“This is the 15th day of my participation in the Gwen Challenge in November. Check out the details: The Last Gwen Challenge in 2021.”

The Open source community of Hugging Face, a New York-based chatbot service that focuses on NLP technology, offers a wide selection of open source pretraining models, especially its Github open source Transformers, which has a star size of over 50K.

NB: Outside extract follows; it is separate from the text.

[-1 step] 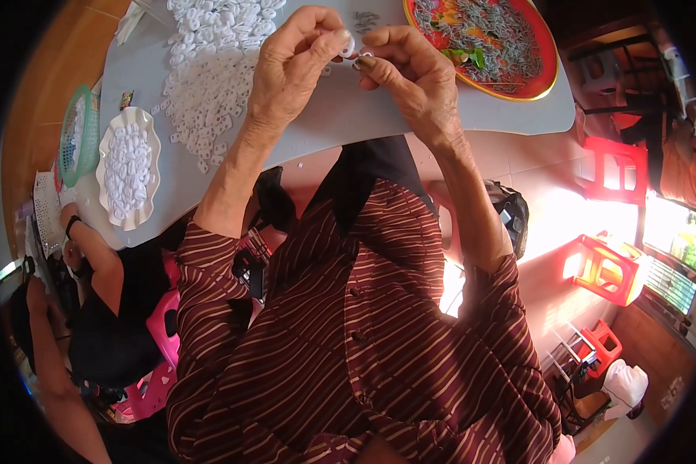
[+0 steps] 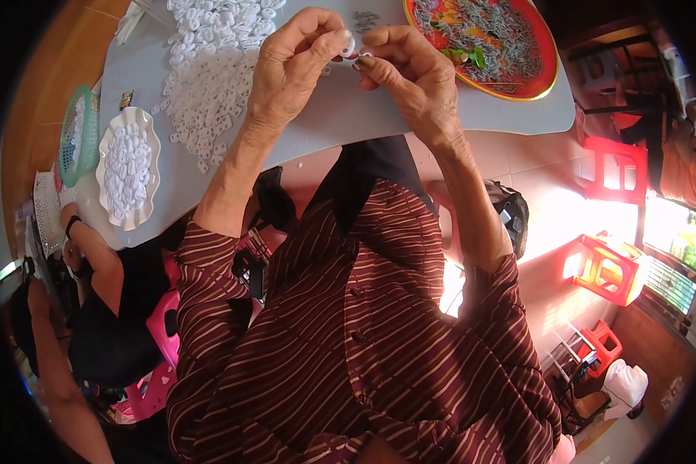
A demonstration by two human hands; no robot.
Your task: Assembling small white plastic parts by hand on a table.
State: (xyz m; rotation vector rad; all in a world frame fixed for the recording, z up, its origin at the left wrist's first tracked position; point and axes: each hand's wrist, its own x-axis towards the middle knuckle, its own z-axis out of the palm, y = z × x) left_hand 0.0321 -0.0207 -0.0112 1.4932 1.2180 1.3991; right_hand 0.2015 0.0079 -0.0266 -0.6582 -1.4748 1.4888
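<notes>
Above the table, my left hand [image 2: 298,69] pinches a small white plastic piece [image 2: 348,49] with a hole between thumb and fingers. Close beside it, my right hand [image 2: 416,81] is closed in a pinch, thumb against fingertips. A tiny whitish piece [image 2: 366,56] shows at its thumb tip, mostly hidden by the fingers. Left of my hands lie a heap of thick white oval plastic pieces [image 2: 216,27] and a spread of thinner, flatter white pieces [image 2: 201,100]. Several small grey metal pins or screws [image 2: 366,19] lie just beyond my fingertips.
A red, gold-rimmed tray [image 2: 551,68] full of grey metal pins stands at right on the grey table [image 2: 510,116]. At left are a wavy-edged white dish [image 2: 153,189] of white pieces and a green basket [image 2: 69,166]. A person's arm [image 2: 100,267] rests nearby. Red stools [image 2: 615,172] stand at right.
</notes>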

The official website is here: huggingface.co/

This article will use the pipelines provide QuestionAnsweringPipelineAPI, through the way of question and answer to extract the information in the sentence, although the extraction effect is generally less code extraction speed, specific effect is as follows:

Figure 1 Extraction effect of MRC_Roberta model

Figure 2. Extraction effect of QA_Roberta model

You can see that QA or MRC model extraction is still very fast and basically 300ms, which is about 0.3 seconds to get the answer, so we can use a few lines of code to get a very simple information extraction module or question and answer module.

Pipelines

This article briefly introduces the Charge function of Hugging Face. Pipelines are a good and simple way to use models for reasoning. < span style = “box-sizing: border-box; line-height: 22px; display: block; word-break: inherit! Important; word-break: inherit! Important; word-break: inherit! Important;

  • AudioClassificationPipeline

  • AutomaticSpeechRecognitionPipeline

  • ConversationalPipeline

  • FeatureExtractionPipeline

  • FillMaskPipeline

  • ImageClassificationPipeline

  • ImageSegmentationPipeline

  • ObjectDetectionPipeline

  • QuestionAnsweringPipeline

  • SummarizationPipeline

  • TableQuestionAnsweringPipeline

  • TextClassificationPipeline

  • TextGenerationPipeline

  • Text2TextGenerationPipeline

  • TokenClassificationPipeline

  • TranslationPipeline

  • ZeroShotClassificationPipeline

Piepline official website documentation is here: official documentation

See the task Summary for examples.

The implementation process

Three steps:

1. Go to Hugging Face to download Bert, QA or MRC models in Chinese and save them in a select directory:

MRC_Roberta model: huggingface co/luhua/chine…

QA_Roberta model: huggingface co/uer/Roberta,…

2. Load Tokenizer and Model. Which Tokenizer and Model can be used to query documentsAutoModelForQuestionAnsweringandAutoTokenizer

import time 
from transformers import AutoModelForQuestionAnswering,AutoTokenizer,pipeline
import torch, json, logging
logging.getLogger().setLevel(logging.INFO)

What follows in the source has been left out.